→ Task statement:
Take the lines below beginning at the line that has "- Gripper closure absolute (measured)" and stopping after the line that has "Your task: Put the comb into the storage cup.", and print them exactly as they are, with no other lines.

→ Dataset excerpts:

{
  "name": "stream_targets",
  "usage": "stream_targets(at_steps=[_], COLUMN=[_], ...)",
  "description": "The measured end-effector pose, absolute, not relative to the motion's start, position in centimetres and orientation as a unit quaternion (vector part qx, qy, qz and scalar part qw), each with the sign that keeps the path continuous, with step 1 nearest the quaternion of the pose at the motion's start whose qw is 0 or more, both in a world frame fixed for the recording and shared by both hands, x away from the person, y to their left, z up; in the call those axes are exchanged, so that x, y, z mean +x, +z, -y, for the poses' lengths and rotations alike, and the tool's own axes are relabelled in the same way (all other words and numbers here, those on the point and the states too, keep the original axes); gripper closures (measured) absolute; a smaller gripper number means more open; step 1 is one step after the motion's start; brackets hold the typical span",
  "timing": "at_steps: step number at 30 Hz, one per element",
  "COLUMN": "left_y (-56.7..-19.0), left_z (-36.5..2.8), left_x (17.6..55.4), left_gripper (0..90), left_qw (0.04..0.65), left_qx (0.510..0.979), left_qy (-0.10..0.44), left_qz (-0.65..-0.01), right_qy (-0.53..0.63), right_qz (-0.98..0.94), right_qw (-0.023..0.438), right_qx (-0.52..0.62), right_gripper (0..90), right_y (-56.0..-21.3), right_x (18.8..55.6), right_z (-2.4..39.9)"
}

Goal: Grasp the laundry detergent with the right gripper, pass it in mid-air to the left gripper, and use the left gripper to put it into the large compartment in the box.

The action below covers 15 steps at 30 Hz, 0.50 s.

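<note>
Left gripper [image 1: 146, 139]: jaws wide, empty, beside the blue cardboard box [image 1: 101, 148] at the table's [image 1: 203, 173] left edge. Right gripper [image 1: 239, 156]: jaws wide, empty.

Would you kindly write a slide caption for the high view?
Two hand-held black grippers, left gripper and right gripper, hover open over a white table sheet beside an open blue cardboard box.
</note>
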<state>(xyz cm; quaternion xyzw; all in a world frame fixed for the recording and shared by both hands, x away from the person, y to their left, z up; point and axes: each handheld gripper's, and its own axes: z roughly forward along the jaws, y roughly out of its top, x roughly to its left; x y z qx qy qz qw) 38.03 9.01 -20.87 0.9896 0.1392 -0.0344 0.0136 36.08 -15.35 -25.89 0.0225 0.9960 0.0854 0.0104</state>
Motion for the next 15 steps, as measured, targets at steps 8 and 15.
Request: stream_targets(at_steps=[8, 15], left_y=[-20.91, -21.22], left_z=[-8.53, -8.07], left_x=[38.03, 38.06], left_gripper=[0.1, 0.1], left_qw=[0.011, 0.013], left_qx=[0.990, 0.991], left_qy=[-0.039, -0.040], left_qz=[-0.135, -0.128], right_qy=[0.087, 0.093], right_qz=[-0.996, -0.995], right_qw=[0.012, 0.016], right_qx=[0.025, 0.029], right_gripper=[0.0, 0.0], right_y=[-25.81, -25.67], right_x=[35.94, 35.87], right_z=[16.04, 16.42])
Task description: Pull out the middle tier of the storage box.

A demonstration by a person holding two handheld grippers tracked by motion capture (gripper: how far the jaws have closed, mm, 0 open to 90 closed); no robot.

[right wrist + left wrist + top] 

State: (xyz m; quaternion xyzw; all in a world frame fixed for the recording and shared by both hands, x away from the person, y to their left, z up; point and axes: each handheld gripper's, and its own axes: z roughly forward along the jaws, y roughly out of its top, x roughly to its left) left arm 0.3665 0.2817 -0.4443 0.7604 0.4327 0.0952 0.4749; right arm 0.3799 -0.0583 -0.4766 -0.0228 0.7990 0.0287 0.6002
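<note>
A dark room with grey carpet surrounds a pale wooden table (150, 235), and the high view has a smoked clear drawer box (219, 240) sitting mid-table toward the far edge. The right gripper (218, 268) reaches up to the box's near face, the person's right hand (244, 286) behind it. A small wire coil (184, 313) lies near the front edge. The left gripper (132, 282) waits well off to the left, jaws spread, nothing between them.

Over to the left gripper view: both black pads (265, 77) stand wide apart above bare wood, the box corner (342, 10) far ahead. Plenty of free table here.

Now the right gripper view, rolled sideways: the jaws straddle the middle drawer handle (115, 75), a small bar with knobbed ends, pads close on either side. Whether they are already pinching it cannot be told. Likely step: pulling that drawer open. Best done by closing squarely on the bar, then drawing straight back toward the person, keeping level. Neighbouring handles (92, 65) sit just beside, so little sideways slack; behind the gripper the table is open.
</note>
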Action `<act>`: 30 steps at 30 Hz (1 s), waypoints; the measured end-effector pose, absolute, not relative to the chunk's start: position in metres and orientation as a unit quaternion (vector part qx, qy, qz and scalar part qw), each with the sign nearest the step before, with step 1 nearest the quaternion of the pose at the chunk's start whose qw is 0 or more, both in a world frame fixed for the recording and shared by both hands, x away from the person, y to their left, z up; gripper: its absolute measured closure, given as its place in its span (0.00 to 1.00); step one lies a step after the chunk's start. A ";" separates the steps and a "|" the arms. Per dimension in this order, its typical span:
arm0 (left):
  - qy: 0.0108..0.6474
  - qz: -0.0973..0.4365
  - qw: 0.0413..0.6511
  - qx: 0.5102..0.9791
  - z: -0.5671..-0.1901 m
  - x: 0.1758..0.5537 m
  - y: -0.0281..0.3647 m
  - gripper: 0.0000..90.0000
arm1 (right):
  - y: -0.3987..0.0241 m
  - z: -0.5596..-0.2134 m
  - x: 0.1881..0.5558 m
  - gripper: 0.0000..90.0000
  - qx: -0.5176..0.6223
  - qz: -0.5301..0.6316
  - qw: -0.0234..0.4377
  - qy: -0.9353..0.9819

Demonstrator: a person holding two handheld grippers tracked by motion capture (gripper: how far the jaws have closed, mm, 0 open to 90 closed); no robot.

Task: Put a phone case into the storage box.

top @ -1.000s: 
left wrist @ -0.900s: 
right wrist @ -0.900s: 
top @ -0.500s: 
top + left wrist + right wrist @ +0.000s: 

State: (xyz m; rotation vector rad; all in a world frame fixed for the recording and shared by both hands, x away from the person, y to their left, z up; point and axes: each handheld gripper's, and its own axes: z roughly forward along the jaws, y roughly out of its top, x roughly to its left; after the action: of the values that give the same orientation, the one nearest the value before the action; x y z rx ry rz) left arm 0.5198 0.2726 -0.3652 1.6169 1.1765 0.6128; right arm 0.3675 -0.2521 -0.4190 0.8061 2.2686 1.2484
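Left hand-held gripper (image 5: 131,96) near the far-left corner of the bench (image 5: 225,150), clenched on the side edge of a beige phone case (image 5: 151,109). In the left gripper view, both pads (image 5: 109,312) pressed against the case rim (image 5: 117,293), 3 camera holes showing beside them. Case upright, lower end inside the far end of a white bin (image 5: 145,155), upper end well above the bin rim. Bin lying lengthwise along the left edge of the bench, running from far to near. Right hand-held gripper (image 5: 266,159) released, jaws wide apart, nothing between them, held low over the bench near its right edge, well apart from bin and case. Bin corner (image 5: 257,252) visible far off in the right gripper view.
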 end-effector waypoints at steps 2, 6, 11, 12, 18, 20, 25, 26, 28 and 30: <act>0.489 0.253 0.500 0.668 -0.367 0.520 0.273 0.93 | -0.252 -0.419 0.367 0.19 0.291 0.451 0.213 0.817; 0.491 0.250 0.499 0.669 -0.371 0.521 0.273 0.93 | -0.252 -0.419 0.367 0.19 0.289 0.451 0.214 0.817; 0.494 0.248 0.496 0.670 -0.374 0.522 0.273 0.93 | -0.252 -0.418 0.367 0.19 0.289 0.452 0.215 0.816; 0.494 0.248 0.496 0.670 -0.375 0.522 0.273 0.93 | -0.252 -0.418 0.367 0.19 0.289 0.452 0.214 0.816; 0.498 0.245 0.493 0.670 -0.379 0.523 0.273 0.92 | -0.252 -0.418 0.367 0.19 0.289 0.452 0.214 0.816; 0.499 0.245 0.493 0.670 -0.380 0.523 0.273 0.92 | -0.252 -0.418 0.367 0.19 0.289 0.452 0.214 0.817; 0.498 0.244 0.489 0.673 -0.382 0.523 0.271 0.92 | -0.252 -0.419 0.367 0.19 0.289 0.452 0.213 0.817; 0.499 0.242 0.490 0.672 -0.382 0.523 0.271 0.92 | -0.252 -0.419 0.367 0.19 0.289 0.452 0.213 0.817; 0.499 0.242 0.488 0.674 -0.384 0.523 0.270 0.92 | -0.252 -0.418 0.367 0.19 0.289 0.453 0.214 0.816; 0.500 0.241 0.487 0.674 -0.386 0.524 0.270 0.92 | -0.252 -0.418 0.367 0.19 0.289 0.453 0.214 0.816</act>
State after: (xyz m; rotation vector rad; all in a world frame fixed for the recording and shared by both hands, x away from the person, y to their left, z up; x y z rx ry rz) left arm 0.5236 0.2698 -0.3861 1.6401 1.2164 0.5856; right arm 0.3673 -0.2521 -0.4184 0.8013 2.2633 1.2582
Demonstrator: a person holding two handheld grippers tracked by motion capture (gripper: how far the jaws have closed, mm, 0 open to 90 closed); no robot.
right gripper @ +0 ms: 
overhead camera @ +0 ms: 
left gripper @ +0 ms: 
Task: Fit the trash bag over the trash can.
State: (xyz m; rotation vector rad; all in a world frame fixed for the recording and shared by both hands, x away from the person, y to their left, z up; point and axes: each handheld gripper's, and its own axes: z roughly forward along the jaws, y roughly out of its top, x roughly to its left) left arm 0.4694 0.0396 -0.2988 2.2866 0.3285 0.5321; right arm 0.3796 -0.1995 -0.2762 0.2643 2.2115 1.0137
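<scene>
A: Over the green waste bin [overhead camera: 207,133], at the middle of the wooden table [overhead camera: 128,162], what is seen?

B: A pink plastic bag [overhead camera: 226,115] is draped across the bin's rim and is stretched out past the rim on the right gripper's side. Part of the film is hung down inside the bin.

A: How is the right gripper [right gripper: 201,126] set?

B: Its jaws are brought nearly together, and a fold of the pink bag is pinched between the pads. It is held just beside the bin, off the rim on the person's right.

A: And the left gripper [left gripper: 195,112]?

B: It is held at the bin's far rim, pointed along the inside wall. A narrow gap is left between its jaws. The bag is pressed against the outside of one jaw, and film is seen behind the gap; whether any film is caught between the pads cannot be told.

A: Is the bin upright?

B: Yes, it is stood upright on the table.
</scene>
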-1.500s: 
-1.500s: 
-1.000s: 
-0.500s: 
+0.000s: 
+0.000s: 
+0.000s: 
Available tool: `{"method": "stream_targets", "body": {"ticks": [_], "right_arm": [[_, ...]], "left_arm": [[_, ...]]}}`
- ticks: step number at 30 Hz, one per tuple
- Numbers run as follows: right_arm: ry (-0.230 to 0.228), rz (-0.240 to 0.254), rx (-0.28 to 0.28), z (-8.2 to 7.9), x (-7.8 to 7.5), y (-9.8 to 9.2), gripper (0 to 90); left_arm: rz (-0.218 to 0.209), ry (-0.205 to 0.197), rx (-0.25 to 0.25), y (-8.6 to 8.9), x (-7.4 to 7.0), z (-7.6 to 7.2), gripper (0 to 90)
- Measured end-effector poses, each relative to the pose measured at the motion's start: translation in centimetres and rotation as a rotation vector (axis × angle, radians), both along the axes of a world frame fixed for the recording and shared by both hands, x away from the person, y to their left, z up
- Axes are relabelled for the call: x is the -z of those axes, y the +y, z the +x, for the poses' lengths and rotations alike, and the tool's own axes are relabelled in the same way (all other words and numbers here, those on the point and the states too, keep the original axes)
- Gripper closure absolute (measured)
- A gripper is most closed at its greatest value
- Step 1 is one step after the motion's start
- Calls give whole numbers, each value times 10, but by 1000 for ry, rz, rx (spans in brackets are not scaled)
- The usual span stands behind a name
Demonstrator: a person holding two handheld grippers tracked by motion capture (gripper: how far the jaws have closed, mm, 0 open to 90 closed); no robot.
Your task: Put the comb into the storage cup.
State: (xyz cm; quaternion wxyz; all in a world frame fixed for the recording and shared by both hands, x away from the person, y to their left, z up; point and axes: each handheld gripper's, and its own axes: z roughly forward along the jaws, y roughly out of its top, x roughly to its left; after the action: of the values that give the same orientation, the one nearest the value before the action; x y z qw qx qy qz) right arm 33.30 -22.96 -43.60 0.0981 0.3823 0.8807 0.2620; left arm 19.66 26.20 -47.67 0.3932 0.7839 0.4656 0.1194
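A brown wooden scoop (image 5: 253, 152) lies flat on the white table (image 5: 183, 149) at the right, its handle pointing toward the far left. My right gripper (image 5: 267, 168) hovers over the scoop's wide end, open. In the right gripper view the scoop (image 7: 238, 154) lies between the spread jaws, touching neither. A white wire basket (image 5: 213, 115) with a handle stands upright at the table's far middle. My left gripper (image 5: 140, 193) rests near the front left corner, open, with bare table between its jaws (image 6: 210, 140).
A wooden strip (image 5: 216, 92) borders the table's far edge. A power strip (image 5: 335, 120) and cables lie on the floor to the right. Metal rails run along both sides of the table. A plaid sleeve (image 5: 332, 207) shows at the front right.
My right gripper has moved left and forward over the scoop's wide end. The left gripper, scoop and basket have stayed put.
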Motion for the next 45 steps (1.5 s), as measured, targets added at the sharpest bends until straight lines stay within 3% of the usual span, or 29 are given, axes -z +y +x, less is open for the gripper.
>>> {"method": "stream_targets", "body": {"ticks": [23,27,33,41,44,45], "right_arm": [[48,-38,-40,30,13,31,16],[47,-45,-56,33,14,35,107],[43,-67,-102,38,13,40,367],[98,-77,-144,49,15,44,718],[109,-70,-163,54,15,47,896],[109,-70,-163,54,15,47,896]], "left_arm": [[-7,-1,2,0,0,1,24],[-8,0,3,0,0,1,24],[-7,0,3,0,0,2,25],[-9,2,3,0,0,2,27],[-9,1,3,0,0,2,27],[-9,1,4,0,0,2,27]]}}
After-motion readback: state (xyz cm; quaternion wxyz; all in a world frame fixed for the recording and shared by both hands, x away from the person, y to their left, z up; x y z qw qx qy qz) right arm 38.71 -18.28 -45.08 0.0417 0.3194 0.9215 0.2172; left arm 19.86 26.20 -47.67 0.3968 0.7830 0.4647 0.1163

→ The answer:
- Gripper closure absolute (measured)
- A gripper is most closed at its greatest value
- Step 1 is one step after the motion's start
- Calls give whole numbers, each value times 10, but by 1000 for ry, rz, rx (spans in brackets are not scaled)
- The usual span stands behind a name
Demonstrator: a person holding two handheld grippers tracked by motion capture (gripper: how far the jaws have closed, mm, 0 open to 90 closed); no robot.
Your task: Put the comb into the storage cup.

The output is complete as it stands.